Sanskrit Lesson

vakkulena1 ca, "and Vakkula,"

(continued from issue #54)    by Bhiksuni Heng Hsien

    Among the Buddha's disciples the great Arhat Vakkula2 , who lived to be one hundred and sixty years of age, was distinguished for his life span. Born seated in full lotus and able to talk, 3 he was thought to be a monster by his mother who tried to kill him, but to no avail, for Vakkula had purely held the precept against killing for so long that he himself could not be killed. 4

    Finally his mother flung him into the sea, where he was swallowed by a fish. When the fish was caught and opened the baby Vakkula was still alive. Some say the fisherman's wife then adopted him and explain his name as meaning dva- (simplified to   va-)"two" and kula "family," indicating that he had two families, the one into which he was born and his adoptive one.

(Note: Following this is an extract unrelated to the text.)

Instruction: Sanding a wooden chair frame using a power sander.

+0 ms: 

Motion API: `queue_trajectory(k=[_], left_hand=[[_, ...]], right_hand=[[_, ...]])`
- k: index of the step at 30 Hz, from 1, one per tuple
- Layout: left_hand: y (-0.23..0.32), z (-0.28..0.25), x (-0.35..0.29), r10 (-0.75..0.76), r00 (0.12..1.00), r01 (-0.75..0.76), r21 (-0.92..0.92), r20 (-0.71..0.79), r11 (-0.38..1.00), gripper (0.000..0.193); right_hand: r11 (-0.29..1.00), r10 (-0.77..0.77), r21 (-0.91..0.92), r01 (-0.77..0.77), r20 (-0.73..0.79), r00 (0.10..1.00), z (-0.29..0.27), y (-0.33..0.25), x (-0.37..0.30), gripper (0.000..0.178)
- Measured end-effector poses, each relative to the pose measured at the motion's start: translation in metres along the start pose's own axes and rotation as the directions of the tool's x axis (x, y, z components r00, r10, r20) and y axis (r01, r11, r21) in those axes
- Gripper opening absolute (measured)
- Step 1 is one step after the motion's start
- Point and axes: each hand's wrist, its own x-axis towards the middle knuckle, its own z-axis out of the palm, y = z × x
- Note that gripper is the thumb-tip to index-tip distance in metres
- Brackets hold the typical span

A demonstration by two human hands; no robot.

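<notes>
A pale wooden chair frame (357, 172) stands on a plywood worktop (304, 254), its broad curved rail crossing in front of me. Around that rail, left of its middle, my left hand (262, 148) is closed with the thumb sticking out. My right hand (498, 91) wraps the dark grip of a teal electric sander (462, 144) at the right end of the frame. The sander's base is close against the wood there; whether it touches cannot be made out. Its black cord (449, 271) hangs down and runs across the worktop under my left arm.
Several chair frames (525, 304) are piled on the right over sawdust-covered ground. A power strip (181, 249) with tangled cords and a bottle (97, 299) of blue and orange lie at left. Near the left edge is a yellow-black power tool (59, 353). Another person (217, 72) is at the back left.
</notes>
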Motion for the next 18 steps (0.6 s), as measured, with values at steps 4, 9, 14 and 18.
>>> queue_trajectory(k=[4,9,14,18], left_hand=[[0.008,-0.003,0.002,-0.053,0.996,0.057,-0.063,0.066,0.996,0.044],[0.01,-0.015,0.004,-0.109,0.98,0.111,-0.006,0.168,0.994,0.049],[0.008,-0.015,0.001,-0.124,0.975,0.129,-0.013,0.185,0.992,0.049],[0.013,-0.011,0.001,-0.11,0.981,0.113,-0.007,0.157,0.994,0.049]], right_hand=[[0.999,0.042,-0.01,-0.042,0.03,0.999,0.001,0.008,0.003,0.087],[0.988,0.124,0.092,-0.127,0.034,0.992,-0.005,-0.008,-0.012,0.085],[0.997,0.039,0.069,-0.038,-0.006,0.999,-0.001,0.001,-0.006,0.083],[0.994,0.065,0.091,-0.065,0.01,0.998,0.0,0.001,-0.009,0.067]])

    But beware, for although vakula (also bakula) trees 6 occur in Sanskrit literature, you should not confuse them with the name of this Arhat! Their name is not in origin a Sanskrit or related word, 7 and the trees are ignominously known to bloom when spat on by a woman.

    The traditional Chinese translation of the Arhat Vakkula's name is "well-formed" 8 referring to his well-balanced limbs and well proportionad features. The Sanskrit derivation of the Chinese meaning is obscure.

    Not only was the Venerable Vakkula's life-span long , but for eighty years he cultivated the Way he never had an instant's illness or pain. That was his reward for having offered a haritaki9 fruit to a Pratyeka buddha in the past. The great Arhat Vakkula was in the assembly when the Buddha spoke the Amitabha Sutram.


1 Vakkulena appears after Kalodayina ca in Max Muller's Sanskrit edition. We have emended the word order on the basis of the Chinese text.

2. po2 chu 1 lo 2; Tibetan transliterates as Ba-ku-la or Bag-ku-la.

3 Modern derivatives and Prakrit bakkara "laughter" point to a hypothetical Sanskrit root *bakk- "to chatter," (Turner 9117).